Scan the entries for the word "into", and copy every line where it appears.

[Records from a dataset]
━━━━━━━━━━━━━━━━━━━━━━━━━━━━━━

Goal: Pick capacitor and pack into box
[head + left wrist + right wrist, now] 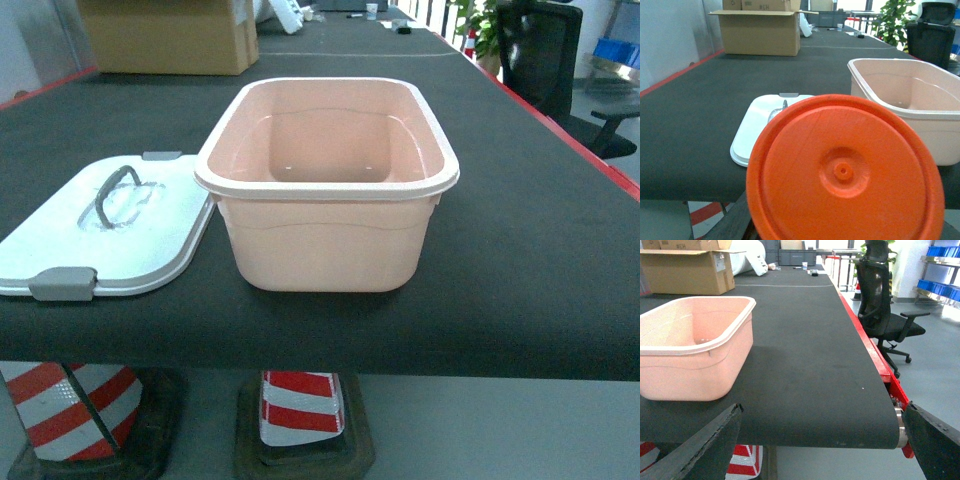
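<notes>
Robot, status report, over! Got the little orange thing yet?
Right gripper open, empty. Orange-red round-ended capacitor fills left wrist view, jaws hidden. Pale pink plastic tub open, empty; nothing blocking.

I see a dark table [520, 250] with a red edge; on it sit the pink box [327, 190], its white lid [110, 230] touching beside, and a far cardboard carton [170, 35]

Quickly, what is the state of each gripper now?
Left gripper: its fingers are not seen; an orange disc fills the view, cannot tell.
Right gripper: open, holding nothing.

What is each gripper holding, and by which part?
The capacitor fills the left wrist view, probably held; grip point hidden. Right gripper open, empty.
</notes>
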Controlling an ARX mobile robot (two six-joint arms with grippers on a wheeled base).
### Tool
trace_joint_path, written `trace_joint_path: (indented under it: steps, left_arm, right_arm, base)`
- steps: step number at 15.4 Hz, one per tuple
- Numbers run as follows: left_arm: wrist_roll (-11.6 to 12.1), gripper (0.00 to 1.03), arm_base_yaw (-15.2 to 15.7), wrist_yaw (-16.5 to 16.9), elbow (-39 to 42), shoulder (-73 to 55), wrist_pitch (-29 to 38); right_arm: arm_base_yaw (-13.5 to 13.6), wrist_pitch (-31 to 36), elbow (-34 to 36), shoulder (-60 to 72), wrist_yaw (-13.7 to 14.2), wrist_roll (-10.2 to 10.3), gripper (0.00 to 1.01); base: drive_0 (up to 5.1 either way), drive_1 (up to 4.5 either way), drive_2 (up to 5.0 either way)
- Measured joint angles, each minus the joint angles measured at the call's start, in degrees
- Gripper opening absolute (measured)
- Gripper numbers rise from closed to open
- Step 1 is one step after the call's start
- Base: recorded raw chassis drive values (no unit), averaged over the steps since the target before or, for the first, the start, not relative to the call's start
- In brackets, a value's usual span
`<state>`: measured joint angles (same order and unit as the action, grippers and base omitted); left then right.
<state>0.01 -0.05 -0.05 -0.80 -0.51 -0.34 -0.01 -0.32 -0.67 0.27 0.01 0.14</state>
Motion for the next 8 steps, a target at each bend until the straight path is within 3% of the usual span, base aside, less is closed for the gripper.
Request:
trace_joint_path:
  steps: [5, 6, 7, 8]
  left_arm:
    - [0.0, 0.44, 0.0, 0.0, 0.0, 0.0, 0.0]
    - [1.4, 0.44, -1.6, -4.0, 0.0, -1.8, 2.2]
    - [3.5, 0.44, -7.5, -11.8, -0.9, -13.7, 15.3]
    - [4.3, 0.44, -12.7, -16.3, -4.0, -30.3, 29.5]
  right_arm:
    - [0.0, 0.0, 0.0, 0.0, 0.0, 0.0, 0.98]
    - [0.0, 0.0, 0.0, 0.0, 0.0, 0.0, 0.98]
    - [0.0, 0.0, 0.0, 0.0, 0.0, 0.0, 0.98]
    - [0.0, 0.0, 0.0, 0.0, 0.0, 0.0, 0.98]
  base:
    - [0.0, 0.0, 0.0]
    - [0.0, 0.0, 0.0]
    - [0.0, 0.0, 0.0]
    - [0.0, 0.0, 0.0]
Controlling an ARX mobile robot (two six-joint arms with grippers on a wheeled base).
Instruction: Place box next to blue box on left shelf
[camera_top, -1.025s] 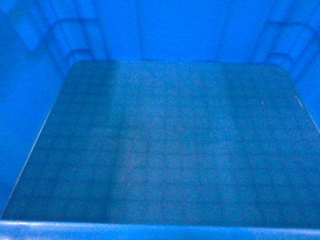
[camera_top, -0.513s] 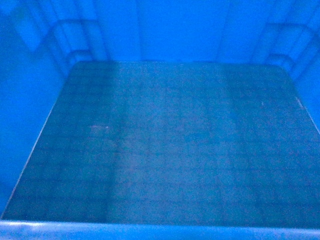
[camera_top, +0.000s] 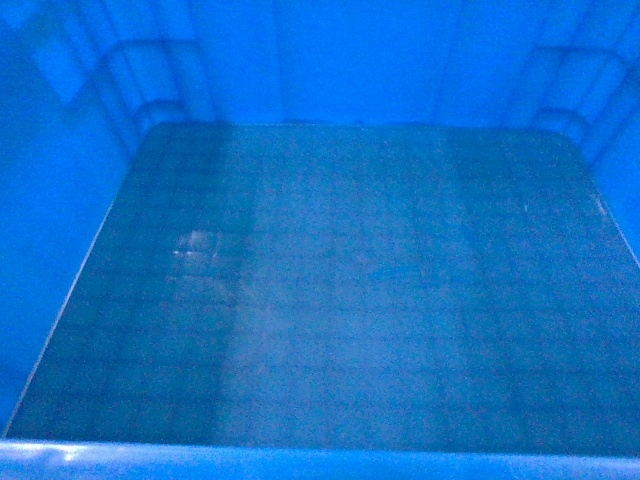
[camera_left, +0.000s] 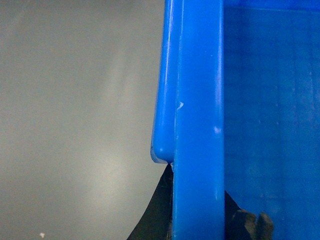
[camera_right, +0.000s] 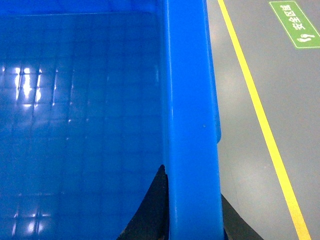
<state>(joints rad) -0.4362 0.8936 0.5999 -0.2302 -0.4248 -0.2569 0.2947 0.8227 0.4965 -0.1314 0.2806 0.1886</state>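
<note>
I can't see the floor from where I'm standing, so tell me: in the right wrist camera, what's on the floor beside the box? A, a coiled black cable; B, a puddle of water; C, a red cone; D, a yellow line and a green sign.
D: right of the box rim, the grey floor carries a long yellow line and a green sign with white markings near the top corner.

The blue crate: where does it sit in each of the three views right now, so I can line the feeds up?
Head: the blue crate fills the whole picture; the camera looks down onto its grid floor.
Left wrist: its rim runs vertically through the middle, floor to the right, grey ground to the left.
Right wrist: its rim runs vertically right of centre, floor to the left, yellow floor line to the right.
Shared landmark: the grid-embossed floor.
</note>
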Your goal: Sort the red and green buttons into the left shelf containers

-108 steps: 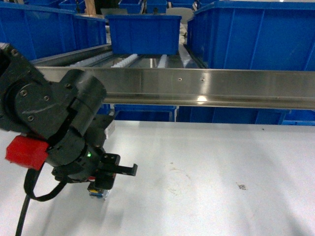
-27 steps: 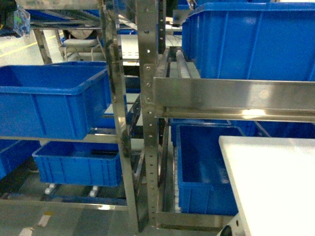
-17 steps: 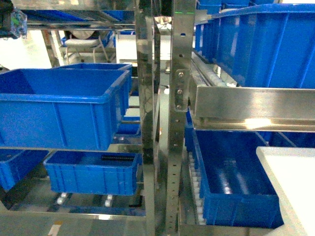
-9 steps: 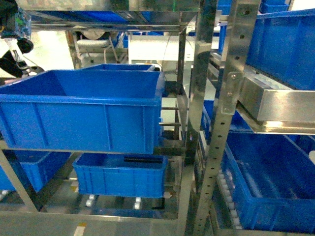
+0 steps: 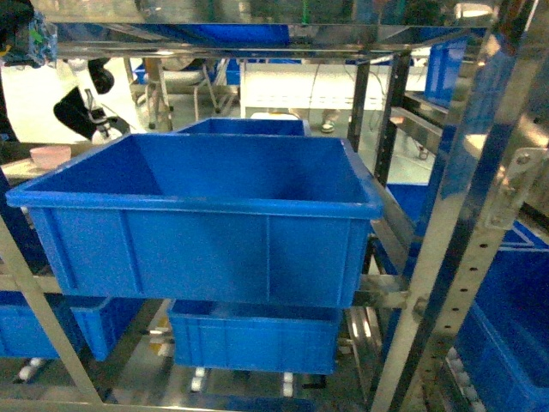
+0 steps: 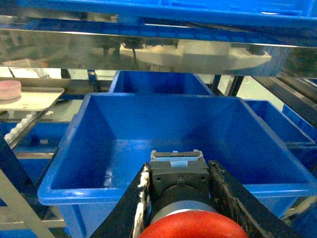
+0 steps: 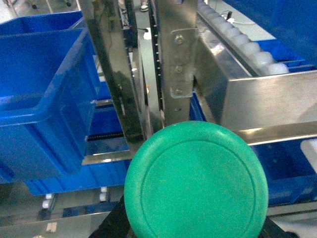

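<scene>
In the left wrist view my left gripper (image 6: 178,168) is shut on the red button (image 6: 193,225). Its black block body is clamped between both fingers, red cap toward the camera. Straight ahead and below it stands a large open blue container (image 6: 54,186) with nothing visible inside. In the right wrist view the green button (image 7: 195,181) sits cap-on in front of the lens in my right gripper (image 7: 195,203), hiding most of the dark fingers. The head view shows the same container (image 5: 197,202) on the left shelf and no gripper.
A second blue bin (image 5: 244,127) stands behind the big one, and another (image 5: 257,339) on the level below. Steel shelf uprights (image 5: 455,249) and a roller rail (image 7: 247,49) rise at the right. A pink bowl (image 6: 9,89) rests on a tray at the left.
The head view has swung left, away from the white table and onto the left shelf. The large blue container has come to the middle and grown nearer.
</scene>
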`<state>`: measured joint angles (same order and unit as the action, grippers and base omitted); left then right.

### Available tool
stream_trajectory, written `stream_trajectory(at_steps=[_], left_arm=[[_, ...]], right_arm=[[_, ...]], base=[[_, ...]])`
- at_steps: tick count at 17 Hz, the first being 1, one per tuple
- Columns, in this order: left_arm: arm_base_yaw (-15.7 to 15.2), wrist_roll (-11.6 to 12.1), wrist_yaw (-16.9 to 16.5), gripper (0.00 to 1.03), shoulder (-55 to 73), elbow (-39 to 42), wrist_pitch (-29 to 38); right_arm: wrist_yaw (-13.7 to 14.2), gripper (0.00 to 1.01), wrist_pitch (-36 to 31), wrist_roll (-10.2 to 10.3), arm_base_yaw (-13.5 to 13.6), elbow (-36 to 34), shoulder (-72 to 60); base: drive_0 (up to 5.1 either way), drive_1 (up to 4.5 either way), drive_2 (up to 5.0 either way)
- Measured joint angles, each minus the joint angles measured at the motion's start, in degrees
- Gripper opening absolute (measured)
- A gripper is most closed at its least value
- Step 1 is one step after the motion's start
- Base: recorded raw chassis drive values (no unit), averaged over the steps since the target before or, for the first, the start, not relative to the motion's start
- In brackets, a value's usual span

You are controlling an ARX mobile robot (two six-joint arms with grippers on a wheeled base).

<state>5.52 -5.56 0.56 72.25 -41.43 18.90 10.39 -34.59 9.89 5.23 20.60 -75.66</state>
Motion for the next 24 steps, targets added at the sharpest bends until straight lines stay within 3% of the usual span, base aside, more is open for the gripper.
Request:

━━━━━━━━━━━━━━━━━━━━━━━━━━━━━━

Output:
Goal: Pick capacitor and pack into box
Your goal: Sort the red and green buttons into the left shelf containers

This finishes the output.